The Camden County Office of Emergency Management (OEM) is responsible for maintaining and enforcing the New Jersey state disaster laws, and focuses on coordinating activities to mitigate, prepare for, and respond to, disaster situations. The Office is currently working to prepare plans and procedures for emergency responders who may treat or transport persons who have contracted the coronavirus.
The Department of Health is continuing to monitor the health of individuals who have traveled from or through China. Travelers from other affected areas are being asked to self-quarantine, self-monitor their health and practice social distancing for 14 days from the time they leave the affected region.
Other departments and agencies within Camden County are proactively updating their continuity of operations and continuity of government plans, ensuring that critical government services and functions will remain accessible in the event that employees cannot continue to work in their regular facilities.
“Residents should know that the government of Camden County is ready in the event of any emergency, including a potential viral outbreak,” said Freeholder Director Louis Cappelli, Jr. “Plans are in place to ensure that we are always prepared to respond to the needs of our citizens whether in the event of a natural disaster, severe storms, or a public health crisis.”
About COVID-19/What to Do
The COVID-19 is a novel coronavirus which is believed to have first emerged in Wuhan, China in December 2019. Coronaviruses are a large family of viruses that can cause respiratory illness such as the common cold, or more severe illness such as the severe acute respiratory syndrome (SARS).
On Feb. 27, the CDC confirmed the first known case of the coronavirus in the United States not to result from travel to an affected region or contact with another person already known to have contracted the infection. As of noon, on March 5, there are 99 known cases of coronavirus inside the United States, according to the CDC.
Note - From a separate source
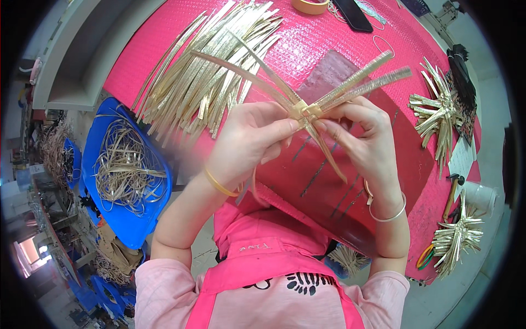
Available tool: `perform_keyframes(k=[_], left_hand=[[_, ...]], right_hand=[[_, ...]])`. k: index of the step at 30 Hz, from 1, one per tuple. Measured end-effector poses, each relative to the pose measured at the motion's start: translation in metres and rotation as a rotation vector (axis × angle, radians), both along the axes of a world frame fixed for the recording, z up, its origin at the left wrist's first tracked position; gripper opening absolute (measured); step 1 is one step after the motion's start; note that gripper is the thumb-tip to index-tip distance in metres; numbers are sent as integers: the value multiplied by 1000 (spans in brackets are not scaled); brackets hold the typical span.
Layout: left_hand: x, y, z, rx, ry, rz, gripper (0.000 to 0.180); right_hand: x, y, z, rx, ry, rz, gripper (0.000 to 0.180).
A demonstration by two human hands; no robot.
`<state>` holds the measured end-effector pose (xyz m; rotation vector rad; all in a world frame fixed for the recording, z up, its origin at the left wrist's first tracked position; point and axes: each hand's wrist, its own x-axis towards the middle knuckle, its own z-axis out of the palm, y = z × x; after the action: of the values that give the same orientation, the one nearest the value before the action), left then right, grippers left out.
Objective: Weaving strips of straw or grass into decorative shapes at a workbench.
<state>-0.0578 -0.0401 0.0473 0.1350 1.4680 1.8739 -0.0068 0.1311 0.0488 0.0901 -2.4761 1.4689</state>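
Note:
Several gold metallic strips cross in a small woven knot (304,111), held up over the table between both hands. My left hand (255,131) pinches the knot's left side, thumb and fingers closed on it. From the other side, my right hand (361,129) grips the knot and the strips by it with bent fingers. Loose strip ends fan out to the upper left and upper right, and one strip (329,153) hangs down between the hands. What the fingertips cover cannot be seen.
A pile of loose gold strips (203,66) lies at the far left of the pink table. Finished-looking woven bundles (438,112) and a hammer (452,197) sit along the right. A dark red mat (350,186) lies below my hands; a blue tub (123,219) of tangled strips stands left. A roll of tape (310,6) and a phone (353,15) are at the back.

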Motion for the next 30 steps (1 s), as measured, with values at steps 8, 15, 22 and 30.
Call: perform_keyframes(k=[8, 15, 22, 30], left_hand=[[-9, -2, 1, 111, -117, -78, 14], [5, 0, 8, 35, 144, 33, 17], [0, 0, 5, 61, 8, 64, 18], [-8, -2, 9, 135, 24, -51, 18]], right_hand=[[17, -29, -5, -552, -150, -65, 10], [10, -31, -7, -444, -79, -89, 12], [14, -28, -13, -546, -144, -146, 10], [8, -35, -15, 247, 352, -266, 11]])
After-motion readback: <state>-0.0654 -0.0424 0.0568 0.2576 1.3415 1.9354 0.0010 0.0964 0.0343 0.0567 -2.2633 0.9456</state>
Current understanding about how the coronavirus spreads is largely based on what is known about similar coronaviruses. The virus is thought to spread mainly from person-to-person, but it may be possible that a person can contract the illness by touching a surface or object that has the virus on it and then touching their own mouth, nose, or eyes.
Confirmed cases of COVID-19 have ranged from mild symptoms to severe illness and death. Symptoms include fever, cough, and shortness of breath. It is important to reiterate that at this time, the CDC maintains that for the general American public, the immediate health risk from coronavirus is considered low.
If you are experiencing symptoms following possible exposure to COVID-19, seek medical care as soon as possible. Remember to call ahead and tell the healthcare provider’s office about your recent travel, symptoms, and concern. Please also avoid contact with others and do not travel.
Anyone with questions about the novel coronavirus, symptoms, or their risk of exposure, can call the free, 24-hour public hotline at 1-800-222-1222 where trained professionals are standing by to answer your questions.